24. Mai, 2025

Wirtschaft

Spanien enteilt Europa

Warum ausgerechnet der einstige Krisenstaat zum neuen wirtschaftlichen Vorbild wird – und was Deutschland jetzt lernen muss.

Spanien enteilt Europa
EU-Milliarden als Konjunkturmotor: 163 Milliarden Euro aus dem Wiederaufbaufonds fließen nach Spanien – doch der Mittelabfluss stockt. Erst ein Drittel wurde bisher investiert.

Die spanische Wirtschaft wächst, während die großen Volkswirtschaften der Euro-Zone stagnieren. Spanien übertrifft Deutschland, Frankreich und Italien bei Weitem.

Das Bruttoinlandsprodukt legt 2025 voraussichtlich um 2,6 Prozent zu. Zum Vergleich: Für Deutschland rechnet die EU-Kommission mit einem Nullwachstum.

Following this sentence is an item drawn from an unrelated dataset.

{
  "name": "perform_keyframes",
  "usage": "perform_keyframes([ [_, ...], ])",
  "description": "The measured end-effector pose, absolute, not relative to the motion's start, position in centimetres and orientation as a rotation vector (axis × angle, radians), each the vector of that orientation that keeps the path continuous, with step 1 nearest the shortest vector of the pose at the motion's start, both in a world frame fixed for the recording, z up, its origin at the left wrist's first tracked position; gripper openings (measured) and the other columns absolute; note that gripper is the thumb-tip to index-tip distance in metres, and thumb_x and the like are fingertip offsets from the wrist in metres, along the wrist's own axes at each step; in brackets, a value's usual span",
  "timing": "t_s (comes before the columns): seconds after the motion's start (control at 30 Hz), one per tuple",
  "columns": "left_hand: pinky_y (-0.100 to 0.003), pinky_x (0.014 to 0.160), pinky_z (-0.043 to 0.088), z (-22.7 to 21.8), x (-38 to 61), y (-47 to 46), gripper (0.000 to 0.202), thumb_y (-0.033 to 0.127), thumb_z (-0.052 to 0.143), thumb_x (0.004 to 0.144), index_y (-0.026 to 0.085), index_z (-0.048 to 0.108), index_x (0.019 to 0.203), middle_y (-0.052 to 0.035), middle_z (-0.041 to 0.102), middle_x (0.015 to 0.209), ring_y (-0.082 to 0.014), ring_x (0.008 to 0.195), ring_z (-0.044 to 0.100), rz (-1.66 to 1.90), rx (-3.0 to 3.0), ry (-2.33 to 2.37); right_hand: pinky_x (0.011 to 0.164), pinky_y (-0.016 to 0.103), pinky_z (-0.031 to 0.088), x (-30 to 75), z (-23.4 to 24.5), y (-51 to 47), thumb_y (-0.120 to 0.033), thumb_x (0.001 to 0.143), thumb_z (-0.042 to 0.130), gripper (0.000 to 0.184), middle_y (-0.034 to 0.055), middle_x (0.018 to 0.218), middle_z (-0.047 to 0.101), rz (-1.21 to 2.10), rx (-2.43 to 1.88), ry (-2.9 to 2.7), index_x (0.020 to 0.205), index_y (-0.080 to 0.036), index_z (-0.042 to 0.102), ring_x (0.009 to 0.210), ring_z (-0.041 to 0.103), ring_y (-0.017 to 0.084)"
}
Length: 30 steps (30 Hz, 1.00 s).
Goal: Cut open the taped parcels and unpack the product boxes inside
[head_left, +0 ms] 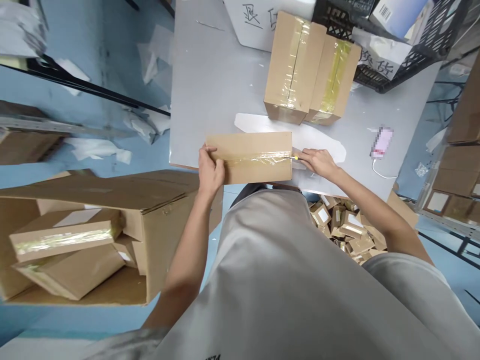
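A long cardboard box [255,170] lies near the table's front edge, with clear tape along its middle seam. My left hand [210,169] grips its left end, thumb on top and fingers around the far side. At the opposite end, my right hand [318,162] is closed around a small box cutter [296,158] with a yellow part showing. The cutter's tip meets the taped seam at the box's right edge; most of its handle is hidden by my fingers. Beneath and behind the box is a flat white sheet [330,145].
Two taped cardboard boxes [296,70] stand farther back on the grey table [210,75]. Beyond them are a white bin [258,25] and a black crate [412,65]. A pink phone [382,142] with a cable lies right. Large open carton [165,250] at left holds boxes; small boxes [348,225] pile below right.
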<state>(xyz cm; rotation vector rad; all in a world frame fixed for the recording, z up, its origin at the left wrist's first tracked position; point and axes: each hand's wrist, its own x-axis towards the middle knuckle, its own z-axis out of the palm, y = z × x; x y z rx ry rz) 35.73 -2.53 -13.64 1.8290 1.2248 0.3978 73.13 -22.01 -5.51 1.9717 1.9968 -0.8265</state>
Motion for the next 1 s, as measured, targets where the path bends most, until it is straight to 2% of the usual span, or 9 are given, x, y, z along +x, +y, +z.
perform_keyframes([
  [0.13, -0.061, 0.137, 0.041, -12.3, 39.9, -4.6, 0.034, 0.047, 0.058, 0.110, 0.024, 0.054, 0.135, -0.0222, 0.062, 0.153, -0.0406, 0.159, 0.052, 0.352, 1.873, 1.713, 0.069, 0.033, 0.033, 74.3, -7.1, -23.0, -0.038, 0.124, 0.037, 0.050, 0.0123, 0.128, 0.080, -0.831, 1.996, 2.115, 0.164, -0.028, 0.066, 0.113, 0.071, 0.027],
  [0.27, -0.062, 0.132, 0.043, -12.1, 40.3, -5.1, 0.031, 0.051, 0.057, 0.112, 0.025, 0.053, 0.129, -0.0214, 0.064, 0.149, -0.0412, 0.151, 0.057, 0.395, 1.861, 1.738, 0.071, 0.032, 0.037, 76.8, -8.8, -26.0, -0.036, 0.122, 0.041, 0.048, 0.0129, 0.123, 0.082, -0.873, 2.131, 2.070, 0.158, -0.026, 0.071, 0.107, 0.073, 0.027],
  [0.4, -0.059, 0.128, 0.046, -12.8, 37.7, -3.4, 0.028, 0.051, 0.057, 0.112, 0.026, 0.051, 0.124, -0.0186, 0.066, 0.142, -0.0386, 0.141, 0.063, 0.453, 1.859, 1.711, 0.081, 0.031, 0.048, 76.8, -11.8, -28.3, -0.041, 0.116, 0.053, 0.044, 0.0132, 0.124, 0.085, -1.074, 2.635, 1.815, 0.144, -0.019, 0.079, 0.103, 0.075, 0.026],
  [0.47, -0.056, 0.127, 0.047, -13.4, 36.0, -2.0, 0.027, 0.051, 0.056, 0.113, 0.026, 0.050, 0.122, -0.0167, 0.066, 0.137, -0.0354, 0.136, 0.064, 0.483, 1.854, 1.667, 0.082, 0.031, 0.051, 74.9, -13.6, -28.0, -0.053, 0.111, 0.063, 0.047, 0.0116, 0.109, 0.086, -1.240, 2.969, 1.510, 0.126, -0.014, 0.083, 0.094, 0.074, 0.025],
  [0.57, -0.050, 0.126, 0.049, -14.3, 33.5, 0.0, 0.028, 0.053, 0.056, 0.114, 0.026, 0.048, 0.118, -0.0137, 0.065, 0.131, -0.0299, 0.131, 0.064, 0.533, 1.820, 1.594, 0.067, 0.028, 0.049, 70.2, -15.6, -25.9, -0.076, 0.092, 0.080, 0.063, 0.0012, 0.073, 0.073, -1.654, 3.282, 0.834, 0.104, -0.014, 0.081, 0.070, 0.063, 0.019],
  [0.67, -0.046, 0.122, 0.051, -15.0, 31.4, 1.3, 0.031, 0.055, 0.056, 0.114, 0.026, 0.048, 0.116, -0.0118, 0.063, 0.127, -0.0266, 0.125, 0.064, 0.568, 1.777, 1.581, 0.057, 0.027, 0.043, 65.4, -15.8, -23.2, -0.085, 0.074, 0.088, 0.073, -0.0048, 0.060, 0.062, -2.021, 3.363, 0.389, 0.096, -0.016, 0.079, 0.058, 0.054, 0.015],
  [0.73, -0.046, 0.119, 0.053, -15.5, 30.4, 1.9, 0.034, 0.058, 0.057, 0.114, 0.025, 0.049, 0.114, -0.0116, 0.063, 0.126, -0.0260, 0.121, 0.064, 0.589, 1.772, 1.599, 0.056, 0.027, 0.043, 63.1, -14.7, -21.8, -0.086, 0.067, 0.090, 0.074, -0.0055, 0.057, 0.060, -2.114, 3.409, 0.339, 0.092, -0.017, 0.079, 0.057, 0.053, 0.014],
  [0.87, -0.045, 0.118, 0.055, -17.3, 30.6, 2.2, 0.043, 0.067, 0.052, 0.114, 0.024, 0.051, 0.115, -0.0129, 0.065, 0.126, -0.0257, 0.118, 0.065, 0.599, 1.721, 1.569, 0.057, 0.027, 0.047, 61.4, -10.2, -20.8, -0.079, 0.061, 0.096, 0.071, -0.0047, 0.062, 0.064, -1.997, 3.600, 0.357, 0.093, -0.018, 0.080, 0.056, 0.055, 0.013],
  [1.0, -0.049, 0.124, 0.052, -20.1, 34.6, 1.4, 0.056, 0.077, 0.046, 0.113, 0.022, 0.056, 0.125, -0.0180, 0.070, 0.133, -0.0302, 0.129, 0.069, 0.449, 1.576, 1.401, 0.057, 0.029, 0.053, 62.3, -4.6, -21.1, -0.072, 0.069, 0.095, 0.066, 0.0004, 0.074, 0.073, -1.467, 3.837, 0.446, 0.101, -0.016, 0.083, 0.060, 0.061, 0.014],
])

Was läuft auf der Iberischen Halbinsel so grundlegend anders?

Die Stunde des einstigen Musterschülers

Noch vor einem Jahrzehnt galt Spanien als Inbegriff der europäischen Schuldenkrise. Heute ist das Land Vorbild. Die Reformerfolge sind greifbar.

Die Regierung investiert Milliarden in Infrastruktur, allein 2,4 Milliarden Euro fließen in den Ausbau des Madrider Flughafens. Während Deutschland über Genehmigungsverfahren streitet, entstehen in Spanien Terminals für den wirtschaftlichen Aufbruch.

Krisenresistenz durch Diversifizierung

Die spanische Wirtschaft wirkt immun gegen viele der Schocks, die andere Länder belasten. Spanien ist kaum vom russischen Energiemarkt abhängig und hat seit Jahren den Anteil erneuerbarer Energien massiv ausgebaut.

Der Handel mit Russland war selbst vor dem Krieg marginal. Stattdessen orientiert sich Spanien traditionell Richtung Mittel- und Südamerika – ein Vorteil in Zeiten geopolitischer Brüchigkeit.

EU-Gelder als Investitionsmotor

Ein weiterer Wachstumstreiber: Spanien ist größter Profiteur des EU-Wiederaufbaufonds. Von 163 Milliarden Euro, die dem Land zustehen, wurden bislang 49 Milliarden abgerufen.

Wachstum durch Zuwanderung: Über eine Million Lateinamerikaner leben inzwischen in Madrid – Integration gelingt, doch der Druck auf Wohnungsmarkt und Sozialsystem steigt.

Das restliche Geld fließt bis 2026 in Infrastruktur, Digitalisierung und Bildung. Die Brüsseler Milliarden sorgen für langfristige Investitionssicherheit – und befeuern die Konjunktur.

Migration als wirtschaftlicher Katalysator

Kaum ein europäisches Land integriert so viele Zuwanderer so reibungslos in den Arbeitsmarkt wie Spanien. 2022 kamen 730.000 Menschen, viele aus Südamerika.

In Madrid lebt inzwischen über eine Million Menschen mit lateinamerikanischen Wurzeln. Dank kultureller und sprachlicher Nähe funktioniert die Integration – mit positiven Effekten für den Arbeitsmarkt und die Sozialsysteme.

Ein unerwarteter Corona-Nutzen

In der Pandemie trat ein Effekt ein, der Spanien dauerhaft veränderte: Um staatliche Hilfen zu erhalten, mussten viele Arbeiter sich offiziell registrieren. 300.000 Menschen wechselten von der Schattenwirtschaft in die reguläre Beschäftigung. Steuer- und Sozialkasseneinnahmen stiegen, die Arbeitslosenquote sank.

Arbeitsmarktreformen zeigen Wirkung

Die Deregulierung der Arbeitsmärkte war schmerzhaft, aber erfolgreich. Flexibilisierte Verträge, reduzierte Unternehmenssteuern, schlankere Verwaltung – all das sind Ergebnisse der Agenda, die Spanien unter europäischem Druck nach der Eurokrise umsetzte. Heute zahlt sich das aus: Die Wirtschaft ist anpassungsfähiger, das Investitionsklima stabil.

Was Deutschland daraus lernen kann

Deutschland steckt fest. In der Bürokratie, in der Energiepolitik, im Arbeitsmarkt. Spanien zeigt, wie ein Reformstaat aussehen kann, der nicht an seiner Vergangenheit klebt.

Statt mit Stillstand reagierte die Regierung in Madrid auf Krisen mit Mut zu unpopulären Entscheidungen. Wer in Berlin nach Wachstumsimpulsen sucht, muss derzeit nach Madrid schauen.